Thursday, December 13, 2018

Waiting for Godot

We waited and waited. All of us. Didn't the shrink know that waiting was one of the things that drove people crazy? People waited all their lives. They waited to live, they waited to die. They waited in line to buy toilet paper. They waited in line for money. And if they didn't have any money they waited in longer lines. You waited to go to sleep and then you waited to awaken. You waited to get married and you waited to get divorced. You waited for it to rain, you waited for it to stop. You waited to eat and then you waited to eat again. You waited in a shrink's office with a bunch of psychos and you wondered if you were one. - Charles Bukowski

Thursday night, couple minutes passed 10... As I sit with my coffee this moment, I'm thinking about events of this week and I am writing this article with an empty feeling of indifference. One my friend died on Monday, well they found him on Monday, he passed away couple days earlier. He was my age, 54, he died in sleep.

I want to tell you a secret... they lied to us, there is no journey!

We are conditioned that way. We are thinking that we are on a glorious journey. We're waiting for success, we want to become rich, to be famous, to be smart and that is causing a feeling of lack, of not-so-good-enough or whatever.
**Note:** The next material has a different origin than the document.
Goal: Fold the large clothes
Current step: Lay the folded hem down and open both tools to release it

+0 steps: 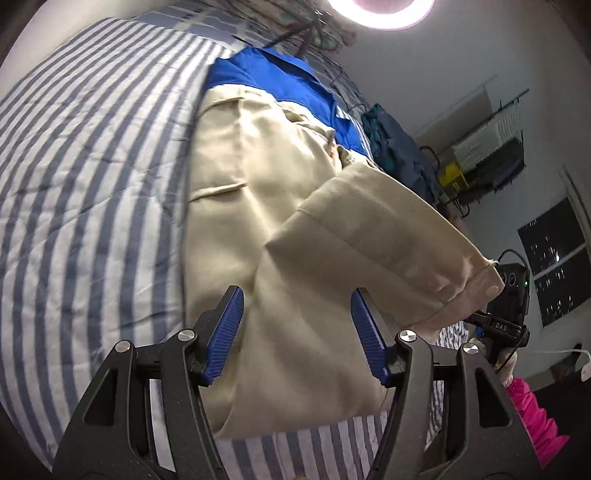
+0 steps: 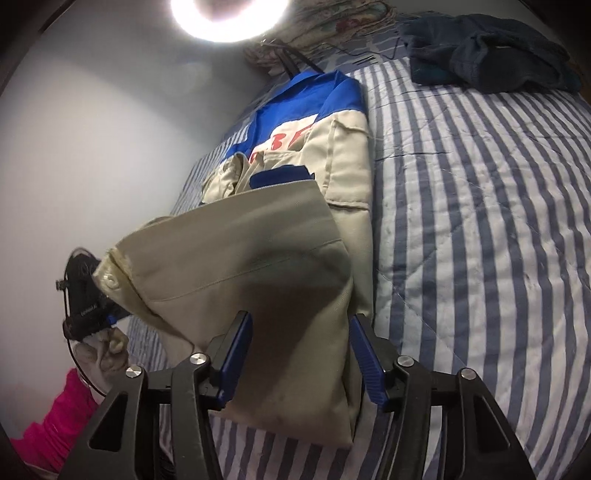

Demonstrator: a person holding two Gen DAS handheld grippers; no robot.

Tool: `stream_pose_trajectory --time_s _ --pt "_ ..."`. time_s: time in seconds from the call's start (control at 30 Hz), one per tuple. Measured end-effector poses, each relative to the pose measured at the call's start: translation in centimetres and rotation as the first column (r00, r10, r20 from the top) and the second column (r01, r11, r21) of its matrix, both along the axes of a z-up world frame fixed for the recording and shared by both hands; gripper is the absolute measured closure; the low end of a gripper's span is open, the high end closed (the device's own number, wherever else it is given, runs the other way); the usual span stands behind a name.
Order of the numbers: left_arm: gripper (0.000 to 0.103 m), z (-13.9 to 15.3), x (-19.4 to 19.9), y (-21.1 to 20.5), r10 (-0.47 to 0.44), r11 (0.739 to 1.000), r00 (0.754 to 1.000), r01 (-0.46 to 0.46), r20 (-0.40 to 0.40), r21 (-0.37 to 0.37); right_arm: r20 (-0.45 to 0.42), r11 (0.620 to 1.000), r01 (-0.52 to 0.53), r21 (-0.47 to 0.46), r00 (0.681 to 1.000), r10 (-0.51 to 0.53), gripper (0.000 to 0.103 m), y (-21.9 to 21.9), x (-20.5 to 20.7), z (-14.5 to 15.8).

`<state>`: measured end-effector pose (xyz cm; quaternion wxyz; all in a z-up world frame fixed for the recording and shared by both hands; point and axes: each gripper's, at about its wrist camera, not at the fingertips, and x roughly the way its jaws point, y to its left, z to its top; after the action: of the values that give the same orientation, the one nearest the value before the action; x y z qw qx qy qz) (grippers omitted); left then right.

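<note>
Blue-and-white striped quilt, beige-and-blue work jacket half folded, left gripper and right gripper both released, ring light overhead, dark clothes heap behind.

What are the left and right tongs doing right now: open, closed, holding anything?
Left tongs: open, nothing gripped; beige jacket lies beneath on the bed.
Right tongs: open, nothing gripped; they hover over the jacket's folded hem.

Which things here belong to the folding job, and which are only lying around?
Belonging to the job:
- beige and blue work jacket, partly folded
- left gripper, open
- right gripper, open

Lying about:
- dark blue crumpled garment
- striped blue and white quilt underneath
- ring-shaped lamp
</note>
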<state>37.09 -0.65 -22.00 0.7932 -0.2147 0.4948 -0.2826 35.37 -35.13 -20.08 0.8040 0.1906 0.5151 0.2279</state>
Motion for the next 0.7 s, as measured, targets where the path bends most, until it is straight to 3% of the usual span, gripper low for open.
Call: stream_pose_trajectory --time_s 0.07,0.13,0.2,0.27,0.43,0.57,0.6,0.63,0.67,0.7 --pt "0.045 -0.2 0.4 -0.9 -0.024 1.0 1.0 0.025 -0.003 0.011 -0.002 1.0 -0.018 0.001 1.0 0.018 0.051 0.3 0.3 -0.2" --pt "0.057 -0.2 0.5 -1.3 -0.038 0.999 0.999 0.038 -0.008 0.031 0.002 0.999 -0.036 -0.008 0.999 0.036 0.052 0.7 0.5 -0.3" --pt "0.059 -0.1 0.6 -1.5 -0.049 0.998 0.999 0.049 -0.002 0.038 0.006 0.999 -0.049 -0.008 0.999 0.049 0.054 0.8 0.7 -0.3" --pt "0.069 0.1 0.5 -1.5 -0.055 0.998 0.998 0.054 0.006 0.032 0.011 0.998 -0.059 -0.012 0.998 0.059 0.058 0.8 0.8 -0.1" --pt "0.07 -0.1 0.8 -1.4 -0.051 0.998 0.999 0.051 0.004 0.025 0.037 0.997 -0.08 -0.02 0.996 0.08 0.059 1.1 1.1 0.1" --pt "0.072 -1.0 1.4 -1.9 -0.031 0.999 0.999 0.032 -0.031 0.018 -0.002 0.999 -0.047 -0.004 0.999 0.047 0.057 0.9 1.9 -1.1" --pt "0.079 -0.9 1.3 -2.0 -0.034 0.999 0.999 0.034 -0.023 0.02 -0.006 0.999 -0.045 -0.005 0.999 0.045 0.06 1.1 2.1 -1.3" --pt "0.098 -0.8 1.0 -2.0 -0.038 0.999 0.999 0.038 -0.021 0.021 -0.002 0.999 -0.045 -0.011 0.999 0.045 0.07 1.1 2.0 -1.2" --pt "0.099 -0.5 0.7 -1.9 -0.031 0.999 0.999 0.031 -0.017 0.021 0.003 0.999 -0.047 -0.016 0.999 0.047 0.088 1.1 1.9 -1.1" --pt "0.101 -0.2 0.4 -1.7 -0.02 1.0 1.0 0.02 -0.013 0.013 0.005 0.999 -0.046 -0.018 0.999 0.046 0.095 1.0 1.7 -0.9"
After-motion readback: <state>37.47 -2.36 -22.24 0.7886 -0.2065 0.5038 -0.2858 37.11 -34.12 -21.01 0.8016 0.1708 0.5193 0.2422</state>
So, what we're actually doing... we are making ourselves unhappy.

I have never hit that magical point where I figured out exactly what I really want to do with my life. I have no clue what I'm doing, and I embarrass myself, repeatedly. But I laugh at myself knowing very well that my laugh is useless.

Have you watched Waiting for Godot?

If you did not ... Waiting for Godot, published by Samuel Beckett in 1949, is a play in which two characters (Estragon and Vladimir) are waiting for someone who never comes. If you want to impress someone, you say Waiting for Godot explores themes of existentialist philosophy. The emptiness and randomness of the plot causes the audience to wonder is there any meaning in the play – or in life.

At one moment Estragon asks Vladimir what it is that he has requested from Godot:

VLADIMIR: Oh ... nothing very definite.
ESTRAGON: A kind of prayer.
VLADIMIR: Precisely.
ESTRAGON: A vague supplication (asking or begging for something).

Sounds familiar? That is what we do all our life.

If someone asked me to describe life in one word, that word would be... WAITING.

Our whole life we are waiting for something. We're waiting for the dawn, birthday, holiday, train, children, summer, Friday, payment, vacation, recognition, dinner, enlightenment, love, new year, answer, smile, call, truth, destiny, death ...

I have stopped waiting for Godot.

I don't really wait for anything anymore. I have no ambition, nowhere to go, no one to be or become. I don't need to distract myself from anything or convince myself of anything. There is nothing that I think isn't as it should be, and I have no hope that things will be better. I have nothing to hope for.

I don't seem to be bored or unhappy about it, so I guess it is weird.

The Waiting for Godot plays quickly because it gives situations which don't offer anything. Thus the main theme of the play and the meaning of life is set in two sentences:

ESTRAGON: Nothing to be done.
VLADIMIR: I'm beginning to come round to that opinion.